[TASK PROMPT]
Would you please retype, exactly, the lines of the listing below between the line with "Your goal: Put" and the line with "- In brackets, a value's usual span", inclusive?

[EXERCISE MATERIALS]

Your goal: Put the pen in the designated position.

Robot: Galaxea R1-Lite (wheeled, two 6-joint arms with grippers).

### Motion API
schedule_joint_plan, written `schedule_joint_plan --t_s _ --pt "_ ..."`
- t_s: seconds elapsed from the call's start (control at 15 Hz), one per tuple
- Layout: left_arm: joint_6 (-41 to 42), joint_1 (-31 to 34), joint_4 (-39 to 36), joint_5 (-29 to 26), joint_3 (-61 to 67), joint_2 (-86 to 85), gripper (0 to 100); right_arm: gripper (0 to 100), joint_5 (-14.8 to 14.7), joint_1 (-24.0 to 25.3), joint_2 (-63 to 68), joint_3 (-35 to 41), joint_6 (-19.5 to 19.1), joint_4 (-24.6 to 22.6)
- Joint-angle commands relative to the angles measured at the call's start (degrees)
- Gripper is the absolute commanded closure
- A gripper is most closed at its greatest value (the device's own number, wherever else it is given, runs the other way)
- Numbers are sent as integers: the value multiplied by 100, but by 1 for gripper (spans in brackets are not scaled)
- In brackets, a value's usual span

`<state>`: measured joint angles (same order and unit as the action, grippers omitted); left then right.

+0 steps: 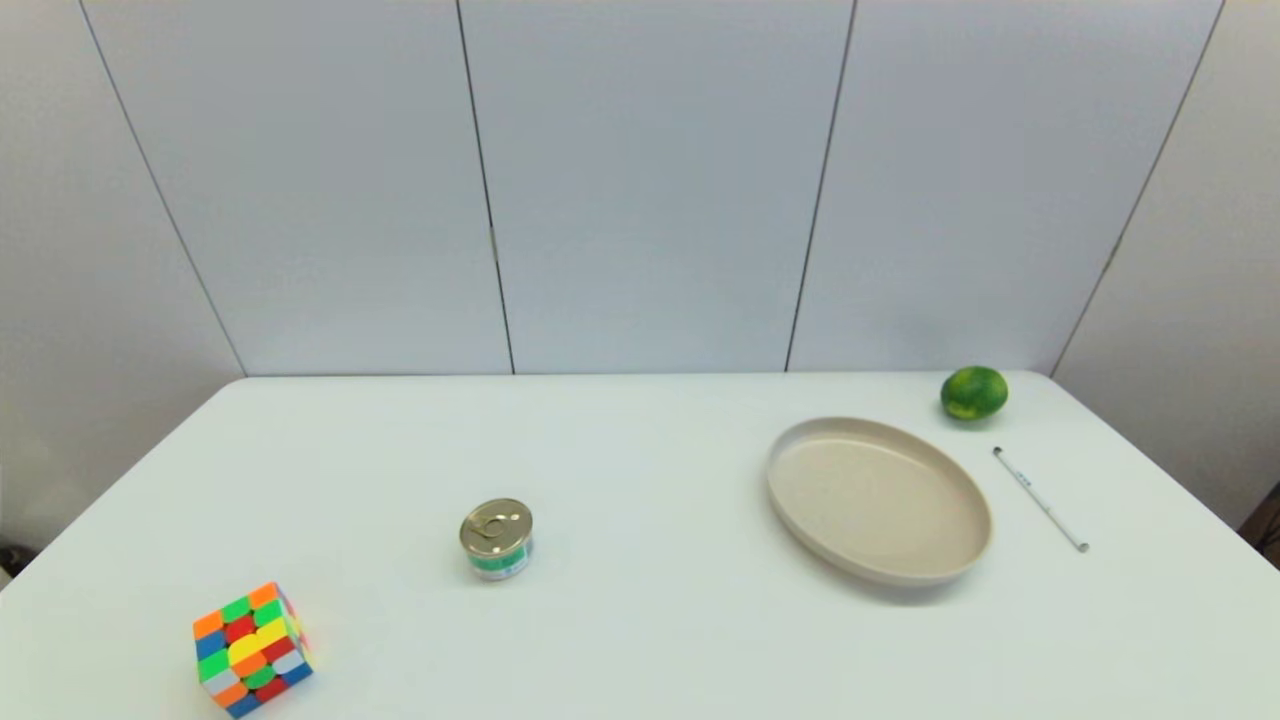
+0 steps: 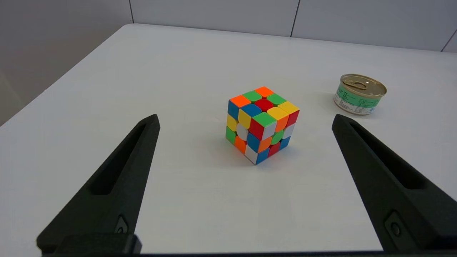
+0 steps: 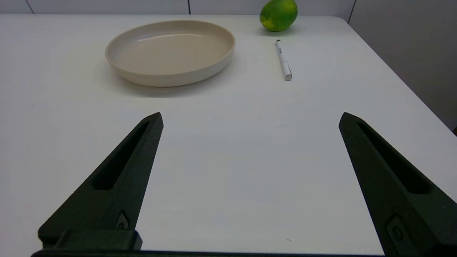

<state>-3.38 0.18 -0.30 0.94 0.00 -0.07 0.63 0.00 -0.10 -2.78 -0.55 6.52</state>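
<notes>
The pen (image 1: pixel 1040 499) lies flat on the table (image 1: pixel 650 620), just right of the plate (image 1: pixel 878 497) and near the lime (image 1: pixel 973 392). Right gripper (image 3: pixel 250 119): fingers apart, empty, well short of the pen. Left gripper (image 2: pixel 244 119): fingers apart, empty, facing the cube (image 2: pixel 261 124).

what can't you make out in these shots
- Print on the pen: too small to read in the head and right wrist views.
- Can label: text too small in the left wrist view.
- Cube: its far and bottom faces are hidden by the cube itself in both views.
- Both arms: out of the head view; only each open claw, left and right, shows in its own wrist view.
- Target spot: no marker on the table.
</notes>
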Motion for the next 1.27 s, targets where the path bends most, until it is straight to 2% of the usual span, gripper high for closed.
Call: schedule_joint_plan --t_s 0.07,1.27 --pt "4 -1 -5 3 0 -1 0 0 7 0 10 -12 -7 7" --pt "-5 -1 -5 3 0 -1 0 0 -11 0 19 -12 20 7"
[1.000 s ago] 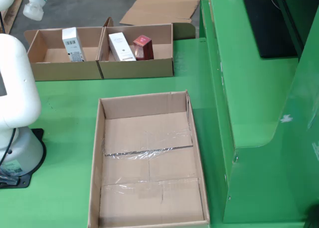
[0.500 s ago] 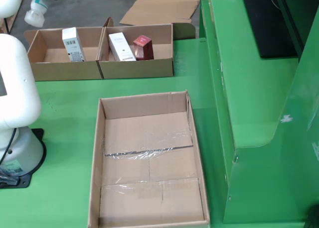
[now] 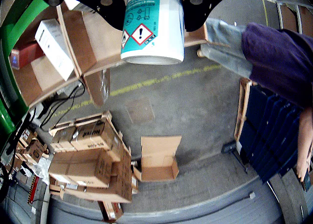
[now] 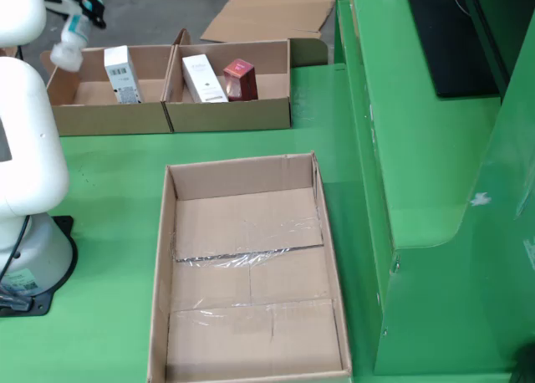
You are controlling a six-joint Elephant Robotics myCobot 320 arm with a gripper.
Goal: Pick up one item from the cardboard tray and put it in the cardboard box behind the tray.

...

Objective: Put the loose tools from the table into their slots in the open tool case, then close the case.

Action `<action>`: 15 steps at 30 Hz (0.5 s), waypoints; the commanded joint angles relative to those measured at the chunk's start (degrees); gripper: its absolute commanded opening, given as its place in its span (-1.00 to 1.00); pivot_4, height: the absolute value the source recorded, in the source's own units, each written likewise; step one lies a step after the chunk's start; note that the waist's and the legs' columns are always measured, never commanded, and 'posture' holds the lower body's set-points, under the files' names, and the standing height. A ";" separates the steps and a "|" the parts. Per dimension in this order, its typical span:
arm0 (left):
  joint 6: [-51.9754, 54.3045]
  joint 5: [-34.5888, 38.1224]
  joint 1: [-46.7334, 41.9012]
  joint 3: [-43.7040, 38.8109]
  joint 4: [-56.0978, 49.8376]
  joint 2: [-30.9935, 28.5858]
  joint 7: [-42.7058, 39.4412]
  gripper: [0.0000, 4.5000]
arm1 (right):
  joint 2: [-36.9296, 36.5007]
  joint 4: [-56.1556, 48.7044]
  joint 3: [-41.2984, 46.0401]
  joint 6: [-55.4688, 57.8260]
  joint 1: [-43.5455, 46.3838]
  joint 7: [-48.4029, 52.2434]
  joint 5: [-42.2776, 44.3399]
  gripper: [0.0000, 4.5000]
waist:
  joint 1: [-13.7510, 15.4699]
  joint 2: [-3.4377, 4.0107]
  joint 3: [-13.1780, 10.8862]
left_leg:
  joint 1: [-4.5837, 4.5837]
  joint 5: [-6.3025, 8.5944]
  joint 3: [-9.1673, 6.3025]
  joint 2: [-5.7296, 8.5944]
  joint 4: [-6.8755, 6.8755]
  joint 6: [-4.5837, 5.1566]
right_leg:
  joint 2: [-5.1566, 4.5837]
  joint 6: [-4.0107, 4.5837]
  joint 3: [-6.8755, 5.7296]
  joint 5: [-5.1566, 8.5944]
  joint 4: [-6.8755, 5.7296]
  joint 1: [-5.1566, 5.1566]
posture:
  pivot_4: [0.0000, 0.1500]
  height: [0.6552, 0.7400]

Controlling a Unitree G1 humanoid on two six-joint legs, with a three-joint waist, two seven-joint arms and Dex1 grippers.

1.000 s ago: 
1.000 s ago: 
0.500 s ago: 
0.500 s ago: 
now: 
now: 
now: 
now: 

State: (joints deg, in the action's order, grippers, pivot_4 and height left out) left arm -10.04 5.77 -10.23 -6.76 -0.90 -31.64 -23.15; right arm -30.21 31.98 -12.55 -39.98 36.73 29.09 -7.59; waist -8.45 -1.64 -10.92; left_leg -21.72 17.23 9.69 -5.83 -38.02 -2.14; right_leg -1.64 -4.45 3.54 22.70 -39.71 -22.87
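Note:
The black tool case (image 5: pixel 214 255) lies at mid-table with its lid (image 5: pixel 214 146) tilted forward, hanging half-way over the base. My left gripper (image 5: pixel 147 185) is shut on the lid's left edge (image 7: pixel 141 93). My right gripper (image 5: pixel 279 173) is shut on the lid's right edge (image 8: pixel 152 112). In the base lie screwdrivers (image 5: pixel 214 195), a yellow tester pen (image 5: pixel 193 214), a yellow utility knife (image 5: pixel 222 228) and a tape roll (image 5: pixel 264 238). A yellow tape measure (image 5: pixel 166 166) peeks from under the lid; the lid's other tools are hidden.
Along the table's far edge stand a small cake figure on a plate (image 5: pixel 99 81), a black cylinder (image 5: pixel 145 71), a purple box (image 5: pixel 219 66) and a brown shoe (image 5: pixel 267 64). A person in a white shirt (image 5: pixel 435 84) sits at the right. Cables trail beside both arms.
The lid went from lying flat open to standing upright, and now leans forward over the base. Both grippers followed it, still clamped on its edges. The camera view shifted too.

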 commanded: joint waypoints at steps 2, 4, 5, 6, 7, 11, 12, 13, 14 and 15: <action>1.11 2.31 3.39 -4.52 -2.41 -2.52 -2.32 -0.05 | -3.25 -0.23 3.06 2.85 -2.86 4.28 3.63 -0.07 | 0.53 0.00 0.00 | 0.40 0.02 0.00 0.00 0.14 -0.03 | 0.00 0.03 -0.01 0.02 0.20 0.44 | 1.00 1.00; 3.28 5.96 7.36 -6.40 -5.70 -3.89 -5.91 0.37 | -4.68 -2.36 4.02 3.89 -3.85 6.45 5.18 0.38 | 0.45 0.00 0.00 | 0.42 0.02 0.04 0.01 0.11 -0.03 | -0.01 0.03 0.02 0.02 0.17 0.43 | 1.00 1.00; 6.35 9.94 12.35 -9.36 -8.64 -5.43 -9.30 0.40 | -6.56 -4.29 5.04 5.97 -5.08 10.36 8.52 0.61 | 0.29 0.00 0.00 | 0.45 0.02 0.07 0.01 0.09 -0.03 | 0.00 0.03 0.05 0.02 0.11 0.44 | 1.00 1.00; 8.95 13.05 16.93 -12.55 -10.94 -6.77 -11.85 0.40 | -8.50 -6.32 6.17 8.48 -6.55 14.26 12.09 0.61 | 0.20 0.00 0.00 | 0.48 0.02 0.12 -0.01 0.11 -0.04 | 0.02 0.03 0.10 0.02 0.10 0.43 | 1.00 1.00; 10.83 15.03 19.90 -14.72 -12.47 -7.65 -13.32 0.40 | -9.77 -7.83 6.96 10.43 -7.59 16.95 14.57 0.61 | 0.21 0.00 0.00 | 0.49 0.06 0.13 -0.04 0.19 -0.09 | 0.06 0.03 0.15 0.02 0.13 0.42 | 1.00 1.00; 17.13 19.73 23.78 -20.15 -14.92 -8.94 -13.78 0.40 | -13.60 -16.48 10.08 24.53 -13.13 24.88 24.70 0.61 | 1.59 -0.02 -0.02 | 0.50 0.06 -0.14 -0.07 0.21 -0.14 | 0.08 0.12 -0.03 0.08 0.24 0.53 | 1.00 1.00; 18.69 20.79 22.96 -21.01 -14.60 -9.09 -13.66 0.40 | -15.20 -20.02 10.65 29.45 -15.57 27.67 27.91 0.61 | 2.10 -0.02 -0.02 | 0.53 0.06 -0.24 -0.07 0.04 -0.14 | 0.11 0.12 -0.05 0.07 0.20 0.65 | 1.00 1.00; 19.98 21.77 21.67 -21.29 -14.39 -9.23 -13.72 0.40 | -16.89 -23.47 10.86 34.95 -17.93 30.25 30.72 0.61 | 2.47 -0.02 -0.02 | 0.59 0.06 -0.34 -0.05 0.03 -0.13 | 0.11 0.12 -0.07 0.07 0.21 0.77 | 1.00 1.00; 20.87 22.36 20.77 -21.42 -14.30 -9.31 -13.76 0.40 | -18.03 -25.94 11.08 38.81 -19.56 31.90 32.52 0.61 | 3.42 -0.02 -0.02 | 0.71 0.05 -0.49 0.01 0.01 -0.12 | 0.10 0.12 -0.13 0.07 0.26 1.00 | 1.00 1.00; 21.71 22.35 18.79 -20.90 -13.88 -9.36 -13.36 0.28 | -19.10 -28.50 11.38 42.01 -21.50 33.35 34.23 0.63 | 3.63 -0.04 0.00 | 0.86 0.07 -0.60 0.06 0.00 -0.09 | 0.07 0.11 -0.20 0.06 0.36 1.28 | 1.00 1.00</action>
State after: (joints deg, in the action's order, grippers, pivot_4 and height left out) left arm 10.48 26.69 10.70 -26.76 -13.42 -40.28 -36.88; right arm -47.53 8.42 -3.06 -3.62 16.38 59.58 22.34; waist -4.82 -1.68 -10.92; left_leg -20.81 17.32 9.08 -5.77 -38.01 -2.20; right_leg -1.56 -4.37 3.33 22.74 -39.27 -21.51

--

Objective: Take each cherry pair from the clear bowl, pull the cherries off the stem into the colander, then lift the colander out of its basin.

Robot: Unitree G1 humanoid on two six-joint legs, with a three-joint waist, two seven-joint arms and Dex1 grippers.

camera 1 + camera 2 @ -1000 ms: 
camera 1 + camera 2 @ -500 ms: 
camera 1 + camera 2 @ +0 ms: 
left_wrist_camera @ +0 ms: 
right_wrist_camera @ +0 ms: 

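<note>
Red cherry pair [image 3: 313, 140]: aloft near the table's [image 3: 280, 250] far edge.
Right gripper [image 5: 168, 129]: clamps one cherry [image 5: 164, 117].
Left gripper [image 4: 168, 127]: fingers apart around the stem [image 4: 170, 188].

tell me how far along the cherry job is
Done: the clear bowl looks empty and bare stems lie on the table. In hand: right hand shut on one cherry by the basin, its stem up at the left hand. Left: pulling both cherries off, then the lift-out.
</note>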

[FINISHED TASK]
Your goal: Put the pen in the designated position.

Robot: Galaxea R1-Lite (wheeled, two 6-joint arms with grippers).

### Motion API
schedule_joint_plan, written `schedule_joint_plan --t_s _ --pt "_ ..."`
- t_s: seconds elapsed from the call's start (control at 15 Hz), one per tuple
- Layout: left_arm: joint_6 (-41 to 42), joint_1 (-31 to 34), joint_4 (-39 to 36), joint_5 (-29 to 26), joint_3 (-61 to 67), joint_2 (-86 to 85), gripper (0 to 100); right_arm: gripper (0 to 100), joint_5 (-14.8 to 14.7), joint_1 (-24.0 to 25.3), joint_2 (-63 to 68), joint_3 (-35 to 41), joint_6 (-19.5 to 19.1), joint_4 (-24.6 to 22.6)
- Joint-angle commands relative to the angles measured at the call's start (degrees)
- Gripper is the absolute commanded closure
- A gripper is most closed at its greatest value (the device's own number, wherever else it is given, runs the other way)
- Numbers are sent as integers: the value multiplied by 100, but by 1 for gripper (spans in brackets are not scaled)
- In brackets, a value's usual span

Output for the exercise is complete.